Repeat, exactly and in full, the lines of the listing below, but without any pictures.

[[ SUPPLIED MATERIAL, beginning ]]

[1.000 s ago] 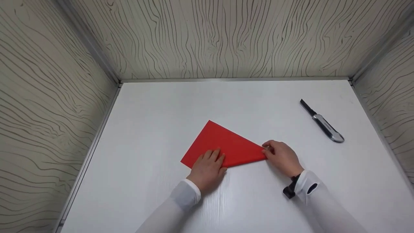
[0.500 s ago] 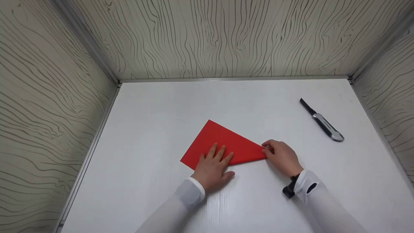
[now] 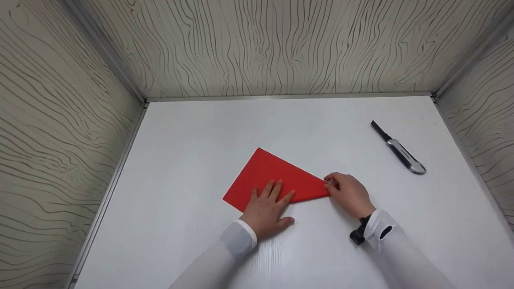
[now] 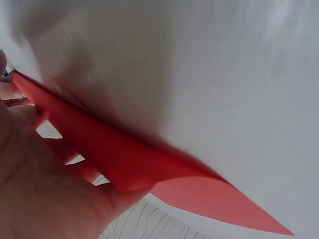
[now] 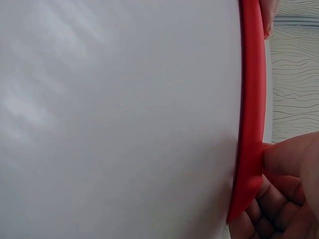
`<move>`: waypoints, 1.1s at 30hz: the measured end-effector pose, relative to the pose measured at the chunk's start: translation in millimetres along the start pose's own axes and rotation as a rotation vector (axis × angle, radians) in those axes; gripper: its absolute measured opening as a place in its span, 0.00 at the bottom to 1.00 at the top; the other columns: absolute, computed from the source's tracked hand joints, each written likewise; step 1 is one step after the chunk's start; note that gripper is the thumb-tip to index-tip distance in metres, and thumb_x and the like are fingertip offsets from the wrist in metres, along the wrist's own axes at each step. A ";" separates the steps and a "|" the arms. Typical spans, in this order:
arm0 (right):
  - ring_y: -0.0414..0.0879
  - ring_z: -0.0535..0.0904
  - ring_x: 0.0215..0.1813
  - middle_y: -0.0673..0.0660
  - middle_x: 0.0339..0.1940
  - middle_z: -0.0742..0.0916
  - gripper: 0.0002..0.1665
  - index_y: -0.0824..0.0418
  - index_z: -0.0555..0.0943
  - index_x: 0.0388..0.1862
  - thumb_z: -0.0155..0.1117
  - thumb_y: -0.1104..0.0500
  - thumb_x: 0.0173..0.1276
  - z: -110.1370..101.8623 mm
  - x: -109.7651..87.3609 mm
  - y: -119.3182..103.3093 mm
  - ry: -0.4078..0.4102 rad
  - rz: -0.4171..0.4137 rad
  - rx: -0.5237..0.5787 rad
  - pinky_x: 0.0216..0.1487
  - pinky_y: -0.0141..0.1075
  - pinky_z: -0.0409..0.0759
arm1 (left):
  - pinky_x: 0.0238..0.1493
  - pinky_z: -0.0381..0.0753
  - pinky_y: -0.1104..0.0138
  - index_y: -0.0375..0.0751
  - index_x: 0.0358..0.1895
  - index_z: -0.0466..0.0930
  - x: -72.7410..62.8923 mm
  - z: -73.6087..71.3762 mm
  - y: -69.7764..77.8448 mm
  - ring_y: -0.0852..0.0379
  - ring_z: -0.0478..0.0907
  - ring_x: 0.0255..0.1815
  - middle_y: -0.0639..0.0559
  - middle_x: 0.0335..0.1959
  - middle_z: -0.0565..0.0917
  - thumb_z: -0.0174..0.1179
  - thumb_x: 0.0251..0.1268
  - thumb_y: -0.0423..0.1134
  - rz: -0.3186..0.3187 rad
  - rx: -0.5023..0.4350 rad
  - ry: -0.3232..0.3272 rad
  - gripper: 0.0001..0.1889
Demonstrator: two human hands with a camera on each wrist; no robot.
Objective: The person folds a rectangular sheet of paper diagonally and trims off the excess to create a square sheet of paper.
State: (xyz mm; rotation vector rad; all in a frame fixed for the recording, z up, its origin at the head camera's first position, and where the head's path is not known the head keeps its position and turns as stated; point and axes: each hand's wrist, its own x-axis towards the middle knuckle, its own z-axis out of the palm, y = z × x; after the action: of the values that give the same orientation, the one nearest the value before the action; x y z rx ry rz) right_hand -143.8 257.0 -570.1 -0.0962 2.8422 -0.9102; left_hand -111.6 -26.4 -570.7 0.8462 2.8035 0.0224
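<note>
A folded sheet of red paper (image 3: 257,172) lies on the white table, its narrow point toward the right. Spread fingers of my left hand (image 3: 265,212) rest flat on its lower left part, the thumb out on the table. At the right tip my right hand (image 3: 350,195) pinches the paper between thumb and curled fingers. In the left wrist view the near folded edge of the red paper (image 4: 114,144) bulges a little off the table. The right wrist view shows that edge of the red paper (image 5: 253,84) as a rounded, unflattened fold.
A utility knife (image 3: 401,152) with a black and silver handle lies at the right rear of the white table (image 3: 192,132). Wood-patterned panels (image 3: 257,48) wall in the back and both sides.
My left hand has shifted slightly right along the paper, and its fingers and thumb have spread apart. The right hand keeps its pinch on the tip.
</note>
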 end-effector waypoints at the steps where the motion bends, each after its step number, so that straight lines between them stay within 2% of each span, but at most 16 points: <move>1: 0.50 0.76 0.41 0.52 0.38 0.84 0.16 0.58 0.84 0.56 0.65 0.55 0.74 -0.3 -0.1 -0.6 0.001 -0.001 0.000 0.45 0.45 0.77 | 0.73 0.59 0.39 0.69 0.83 0.46 0.1 -0.1 0.4 0.44 0.50 0.82 0.49 0.84 0.51 0.62 0.61 0.70 -0.003 0.011 0.001 0.51; 6: 0.50 0.77 0.41 0.53 0.38 0.84 0.15 0.59 0.84 0.55 0.64 0.56 0.74 -0.1 -3.4 -0.9 0.035 -0.027 0.015 0.45 0.46 0.77 | 0.73 0.59 0.38 0.67 0.84 0.46 -1.0 -2.1 3.4 0.43 0.52 0.82 0.49 0.84 0.52 0.57 0.64 0.72 -0.012 0.058 -0.009 0.49; 10: 0.52 0.78 0.44 0.55 0.42 0.86 0.14 0.61 0.85 0.55 0.63 0.59 0.73 0.4 -8.9 -0.4 0.074 -0.052 0.026 0.49 0.48 0.79 | 0.74 0.59 0.39 0.67 0.84 0.46 -1.3 -3.3 4.6 0.44 0.53 0.81 0.49 0.84 0.53 0.53 0.65 0.73 -0.019 0.083 -0.018 0.47; 15: 0.53 0.80 0.47 0.56 0.47 0.87 0.14 0.61 0.84 0.55 0.64 0.60 0.73 1.1 -15.2 0.0 0.092 -0.059 0.007 0.52 0.51 0.81 | 0.74 0.60 0.40 0.66 0.84 0.47 0.8 -4.2 5.9 0.43 0.55 0.80 0.49 0.83 0.55 0.57 0.65 0.71 -0.035 0.087 -0.019 0.47; 21: 0.52 0.79 0.46 0.56 0.47 0.87 0.15 0.61 0.84 0.56 0.65 0.60 0.72 0.0 -18.4 0.2 0.095 -0.062 0.011 0.52 0.51 0.81 | 0.69 0.69 0.42 0.66 0.83 0.52 7.6 -5.0 8.1 0.43 0.62 0.76 0.47 0.79 0.63 0.66 0.64 0.62 -0.097 0.095 0.019 0.47; 27: 0.52 0.79 0.46 0.56 0.47 0.86 0.18 0.61 0.83 0.58 0.66 0.59 0.72 -0.8 -18.8 1.3 0.088 -0.058 0.019 0.51 0.51 0.81 | 0.65 0.75 0.46 0.61 0.82 0.55 10.4 -4.5 8.5 0.39 0.63 0.76 0.45 0.81 0.58 0.72 0.60 0.57 -0.140 0.128 0.041 0.49; 33: 0.51 0.79 0.46 0.54 0.47 0.87 0.19 0.58 0.84 0.60 0.69 0.58 0.71 -2.1 -18.1 2.4 0.081 -0.092 -0.008 0.50 0.50 0.81 | 0.65 0.76 0.48 0.58 0.82 0.56 10.7 -3.4 7.2 0.38 0.64 0.75 0.45 0.81 0.58 0.71 0.62 0.56 -0.177 0.081 0.058 0.47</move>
State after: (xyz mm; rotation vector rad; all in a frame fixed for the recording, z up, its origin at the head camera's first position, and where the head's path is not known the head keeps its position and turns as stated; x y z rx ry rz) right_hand -126.2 262.1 -567.6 -0.1966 2.9379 -0.9421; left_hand -117.0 -14.3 -569.0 0.6204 2.9404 -0.0965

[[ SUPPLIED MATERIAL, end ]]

ANSWER BOX:
[1.000 s ago] 
[0.500 s ago] 
[now] 
[now] 
[now] 
`<move>`: waypoints, 1.1s at 30hz: the measured end-effector pose, relative to the pose measured at the chunk's start: translation in millimetres along the start pose's own axes and rotation as a rotation vector (axis × angle, radians) in those axes; gripper: its absolute measured opening as a place in its span, 0.00 at the bottom to 1.00 at the top; the other columns: absolute, computed from the source's tracked hand joints, each written likewise; step 1 is one step after the chunk's start; note that gripper is the thumb-tip to index-tip distance in metres, and thumb_x and the like are fingertip offsets from the wrist in metres, along the wrist's own axes at each step. A ";" separates the steps and a "|" the arms. Typical spans, in this order:
arm0 (right):
  - ring_y: -0.0414..0.0879
  - ring_z: -0.0535..0.0904
  - ring_x: 0.0215..0.1813
  - middle_y: -0.0673..0.0660
  - middle_x: 0.0339..0.1940
  - middle_z: -0.0742..0.0916
  - gripper: 0.0002..0.1665
  - index_y: -0.0824..0.0418
  - index_z: -0.0555..0.0943
  - index_x: 0.0388..0.1862
  - thumb_z: -0.0155..0.1117
  - thumb_y: -0.1104..0.0500
  - thumb_x: 0.0173..0.1276
  - z: -110.1370..101.8623 mm
  - x: -109.7651..87.3609 mm
  - y: -119.3182..103.3093 mm
  - ry: -0.4078..0.4102 rad
  - rz: -0.4171..0.4137 rad
  - rx: -0.5237..0.5787 rad
  - pinky_x: 0.0216..0.1487
  - pinky_y: -0.0141..0.1075
  - pinky_z: -0.0409..0.0759
arm1 (left):
  - pinky_x: 0.0238..0.1493
  - pinky_z: -0.0381..0.0753
  - pinky_y: -0.1104..0.0138
  - index_y: -0.0375..0.0751
  - index_x: 0.0358..0.1895
  - index_z: -0.0466..0.0930
  - x: -72.7410..62.8923 mm
  - z: -73.6087..71.3762 mm
  - y: -69.7764..77.8448 mm
  - ring_y: -0.0852..0.0379
  - ring_z: -0.0478..0.0907
  - ring_x: 0.0255..0.1815
  - middle_y: -0.0639..0.0559
  - middle_x: 0.0335..0.1959
  - middle_z: -0.0565..0.0917
  - thumb_z: -0.0174..0.1179
  - thumb_x: 0.0251..0.1268
  - thumb_y: -0.0423..0.1134
  - rz: -0.3186..0.3187 rad
  - rx: -0.5023..0.4350 rad
  - ry: -0.3232..0.3272 rad
  - gripper: 0.0001..0.1889
Demonstrator: two human hands with a camera on each wrist; no robot.
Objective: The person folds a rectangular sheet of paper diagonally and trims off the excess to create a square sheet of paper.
State: (xyz mm; rotation vector rad; all in a frame fixed for the recording, z up, its origin at the head camera's first position, and where the head's path is not known the head keeps its position and turns as stated; point and axes: each hand's wrist, its own x-axis towards the middle knuckle, its own z-axis out of the palm, y = z × x; after the action: of the values that give the same orientation, the one nearest the value before the action; x y z rx ry rz) right_hand -143.8 257.0 -570.1 -0.0962 2.8422 -0.9102; left_hand -111.6 -26.4 -570.7 0.8462 2.8035 0.0224
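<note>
A folded sheet of red paper (image 3: 257,172) lies on the white table, its narrow point toward the right. Spread fingers of my left hand (image 3: 265,212) rest flat on its lower left part, the thumb out on the table. At the right tip my right hand (image 3: 350,195) pinches the paper between thumb and curled fingers. In the left wrist view the near folded edge of the red paper (image 4: 114,144) bulges a little off the table. The right wrist view shows that edge of the red paper (image 5: 253,84) as a rounded, unflattened fold.
A utility knife (image 3: 401,152) with a black and silver handle lies at the right rear of the white table (image 3: 192,132). Wood-patterned panels (image 3: 257,48) wall in the back and both sides.
My left hand has shifted slightly right along the paper, and its fingers and thumb have spread apart. The right hand keeps its pinch on the tip.
</note>
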 end-effector waypoints at the steps where the motion bends, each after its step number, so that straight lines between them stay within 2% of each span, but at most 16 points: <move>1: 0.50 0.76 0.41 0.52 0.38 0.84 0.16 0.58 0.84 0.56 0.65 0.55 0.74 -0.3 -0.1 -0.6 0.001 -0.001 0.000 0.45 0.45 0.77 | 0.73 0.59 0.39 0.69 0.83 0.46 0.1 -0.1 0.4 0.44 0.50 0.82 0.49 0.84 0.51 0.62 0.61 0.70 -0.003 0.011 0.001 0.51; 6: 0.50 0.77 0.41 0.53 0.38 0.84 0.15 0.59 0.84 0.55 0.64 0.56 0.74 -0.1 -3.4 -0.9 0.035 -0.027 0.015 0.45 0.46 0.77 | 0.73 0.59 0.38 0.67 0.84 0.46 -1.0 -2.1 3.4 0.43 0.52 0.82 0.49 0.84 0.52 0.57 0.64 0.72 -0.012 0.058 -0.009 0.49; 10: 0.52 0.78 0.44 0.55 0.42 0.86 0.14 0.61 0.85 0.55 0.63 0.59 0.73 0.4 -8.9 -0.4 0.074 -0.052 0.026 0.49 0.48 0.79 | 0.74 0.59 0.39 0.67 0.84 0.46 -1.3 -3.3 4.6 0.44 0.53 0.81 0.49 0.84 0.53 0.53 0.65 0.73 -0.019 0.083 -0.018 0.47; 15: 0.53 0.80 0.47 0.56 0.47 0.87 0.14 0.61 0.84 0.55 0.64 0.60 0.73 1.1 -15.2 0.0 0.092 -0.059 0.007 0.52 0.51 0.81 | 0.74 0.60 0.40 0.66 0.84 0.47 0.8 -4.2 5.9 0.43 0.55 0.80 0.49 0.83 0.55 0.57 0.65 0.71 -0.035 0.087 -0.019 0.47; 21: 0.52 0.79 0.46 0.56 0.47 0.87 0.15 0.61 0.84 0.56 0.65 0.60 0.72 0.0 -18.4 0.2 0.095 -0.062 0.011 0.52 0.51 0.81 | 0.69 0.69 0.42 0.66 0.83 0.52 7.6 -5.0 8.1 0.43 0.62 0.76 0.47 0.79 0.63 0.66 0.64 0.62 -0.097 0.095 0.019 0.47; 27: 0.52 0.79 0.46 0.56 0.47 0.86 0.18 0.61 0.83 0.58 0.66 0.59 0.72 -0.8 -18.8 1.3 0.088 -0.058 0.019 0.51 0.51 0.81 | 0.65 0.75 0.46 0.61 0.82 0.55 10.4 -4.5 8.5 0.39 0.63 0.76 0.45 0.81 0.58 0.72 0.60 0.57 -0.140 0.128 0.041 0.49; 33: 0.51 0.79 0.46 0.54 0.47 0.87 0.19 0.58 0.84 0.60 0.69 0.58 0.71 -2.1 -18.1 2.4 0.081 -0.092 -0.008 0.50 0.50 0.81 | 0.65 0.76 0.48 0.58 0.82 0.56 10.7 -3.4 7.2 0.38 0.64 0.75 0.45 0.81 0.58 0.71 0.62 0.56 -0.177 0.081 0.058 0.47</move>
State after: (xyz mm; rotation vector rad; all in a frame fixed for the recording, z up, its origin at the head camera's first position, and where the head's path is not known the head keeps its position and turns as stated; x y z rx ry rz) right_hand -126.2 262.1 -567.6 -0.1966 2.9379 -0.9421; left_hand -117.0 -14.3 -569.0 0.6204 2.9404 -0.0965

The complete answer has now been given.